__WHAT TO WORK ON__. The answer must consist of each line below that contains the word "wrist", copied in full.

__SOURCE DATA__.

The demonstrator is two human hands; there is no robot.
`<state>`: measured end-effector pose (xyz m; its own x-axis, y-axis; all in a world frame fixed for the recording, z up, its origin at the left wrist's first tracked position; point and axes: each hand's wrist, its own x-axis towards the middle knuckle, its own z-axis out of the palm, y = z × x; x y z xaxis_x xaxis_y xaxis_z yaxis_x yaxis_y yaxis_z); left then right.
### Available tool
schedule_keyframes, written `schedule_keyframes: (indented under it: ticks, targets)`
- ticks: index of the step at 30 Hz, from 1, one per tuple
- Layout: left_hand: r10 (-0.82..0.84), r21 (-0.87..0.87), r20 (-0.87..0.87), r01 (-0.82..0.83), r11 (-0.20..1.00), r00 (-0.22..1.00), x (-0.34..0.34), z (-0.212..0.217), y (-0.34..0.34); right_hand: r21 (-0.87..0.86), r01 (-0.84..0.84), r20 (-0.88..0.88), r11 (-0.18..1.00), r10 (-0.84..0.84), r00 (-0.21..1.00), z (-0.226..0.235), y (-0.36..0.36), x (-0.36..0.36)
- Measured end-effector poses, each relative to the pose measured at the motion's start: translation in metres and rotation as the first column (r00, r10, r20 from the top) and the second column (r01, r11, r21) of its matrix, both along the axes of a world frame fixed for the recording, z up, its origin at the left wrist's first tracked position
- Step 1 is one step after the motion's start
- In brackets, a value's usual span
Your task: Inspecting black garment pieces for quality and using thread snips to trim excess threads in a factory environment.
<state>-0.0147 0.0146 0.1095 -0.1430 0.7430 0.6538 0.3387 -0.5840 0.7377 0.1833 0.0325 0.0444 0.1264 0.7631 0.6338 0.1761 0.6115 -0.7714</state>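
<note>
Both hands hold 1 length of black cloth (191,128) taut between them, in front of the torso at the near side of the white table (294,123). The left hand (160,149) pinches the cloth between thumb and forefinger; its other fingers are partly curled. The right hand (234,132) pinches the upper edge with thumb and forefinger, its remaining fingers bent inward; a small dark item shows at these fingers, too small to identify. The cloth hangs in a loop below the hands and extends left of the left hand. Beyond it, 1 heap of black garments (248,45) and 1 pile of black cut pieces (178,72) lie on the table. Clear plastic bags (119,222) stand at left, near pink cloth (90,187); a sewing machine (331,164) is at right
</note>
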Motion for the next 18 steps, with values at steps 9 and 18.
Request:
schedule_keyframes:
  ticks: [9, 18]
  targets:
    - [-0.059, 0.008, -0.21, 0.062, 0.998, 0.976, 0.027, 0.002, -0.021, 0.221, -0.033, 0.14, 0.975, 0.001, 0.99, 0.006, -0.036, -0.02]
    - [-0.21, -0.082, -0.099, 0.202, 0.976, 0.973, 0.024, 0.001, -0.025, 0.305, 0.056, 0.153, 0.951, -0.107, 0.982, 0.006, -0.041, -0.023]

__TASK SOLUTION__.
`<state>`: measured end-effector pose (xyz m; its own x-axis, y-axis; all in a world frame fixed for the recording, z up, its origin at the left wrist's first tracked position; point and axes: each hand's wrist, its own x-axis towards the middle knuckle, its own z-axis out of the palm, y = z × x; x y z xaxis_x xaxis_y xaxis_z yaxis_x yaxis_y yaxis_z); left then right.
- Measured end-effector poses, each relative to the pose measured at the motion's start: translation in metres and rotation as the first column (r00, r10, r20 from the top) and the second column (r01, r11, r21) of its matrix, both along the axes of a world frame fixed for the recording, z up, its origin at the left wrist's first tracked position

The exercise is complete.